Rehabilitation of patients with compromised dentition is a challenge in terms of establishing function and aesthetics for the patient4 . Thorough examination diagnosis, and choice of appropriate occlusal scheme are the key to successful prosthodontic rehabilitation.5 All our efforts for full-mouth rehabilitation are directed toward reestablishing a state of functional efficiency, in which the hard and soft tissues of the stomognathic system function in synchronous harmony6 . Dawson stated that interocclusal space is never lost and any loss is compensated by tooth eruption, alveolar bone expansion, and muscle action. Success in maintaining severe wear cases depends on the development of proper incisal guidance to allow for proper disocclusion within patient’s envelop of motion6,7.

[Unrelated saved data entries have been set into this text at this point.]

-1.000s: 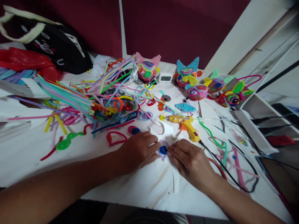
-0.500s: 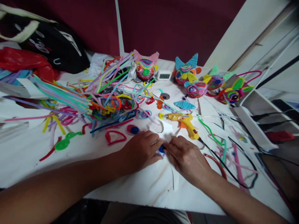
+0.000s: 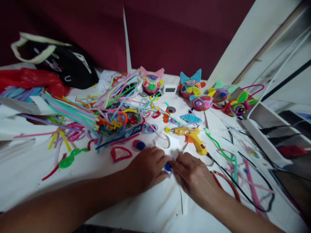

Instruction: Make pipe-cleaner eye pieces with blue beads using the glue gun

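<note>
My left hand [image 3: 149, 168] and my right hand [image 3: 191, 173] meet low over the table, fingers pinched around a small coil of pipe cleaner [image 3: 167, 166]. Its middle is dark blue with a pale lilac ring around it. Fingertips hide part of the coil. Just beyond the hands lies a yellow hot glue gun [image 3: 191, 134] with its nozzle pointing left. Left of my left hand sit a blue coil with a pink and red edge [image 3: 140, 145] and a bent red pipe cleaner loop [image 3: 120, 153].
A tangled heap of pipe cleaners [image 3: 116, 110] covers the left side. Several colourful animal heads [image 3: 152, 81] stand at the back beside a small digital clock [image 3: 169, 89]. The glue gun's black cord [image 3: 233, 174] loops at right. A black bag [image 3: 65, 64] stands back left.
The view has tilted up a little, so things sit lower in the picture. Both hands stay on the blue coil, and a bit more of its lilac ring shows.
</note>
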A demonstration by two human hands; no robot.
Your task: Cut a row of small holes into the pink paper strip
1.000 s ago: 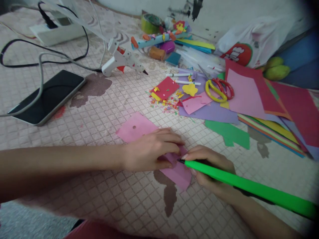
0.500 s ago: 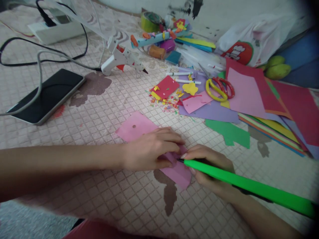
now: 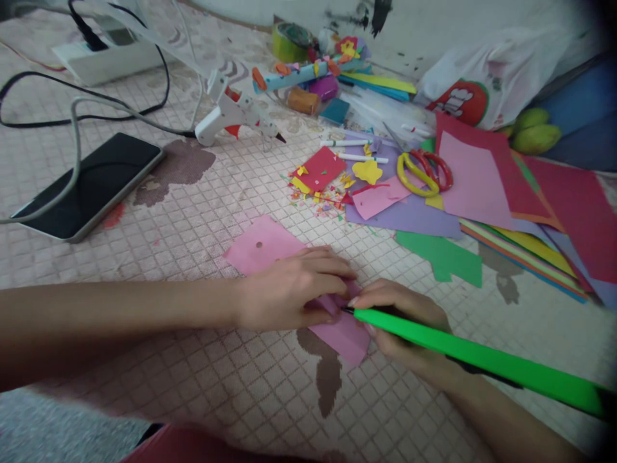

The etiology of tooth wear is multifactorial, and clinical controlled trials of restorative and prosthodontics approaches are limited in quantity and quality.6 The VD should be raised with occlusal splints before starting the treatment, and the overlay prostheses should be tried between 3 weeks and 5 months for deprogramming of temporomandibular joint.8

The severe wear of anterior teeth facilitates the loss of anterior guidance, which protects the posterior teeth from wear during excursive movements. Collapse of posterior dentition results in loss of normal occlusal plane and decreased vertical dimension8

The incorporation of posterior disocclusion avoids harmful lateral forces as suggested by Hobo. In the twin stage procedure, as cusp angle was the main determinant of occlusion; the need to record condylar path was not necessary.6 Therefore, complicated instruments, such as the pantograph and fully adjustable articulators are not required. This procedure is much simpler than the standard gnathological procedure, yet it follows gnathological principles12.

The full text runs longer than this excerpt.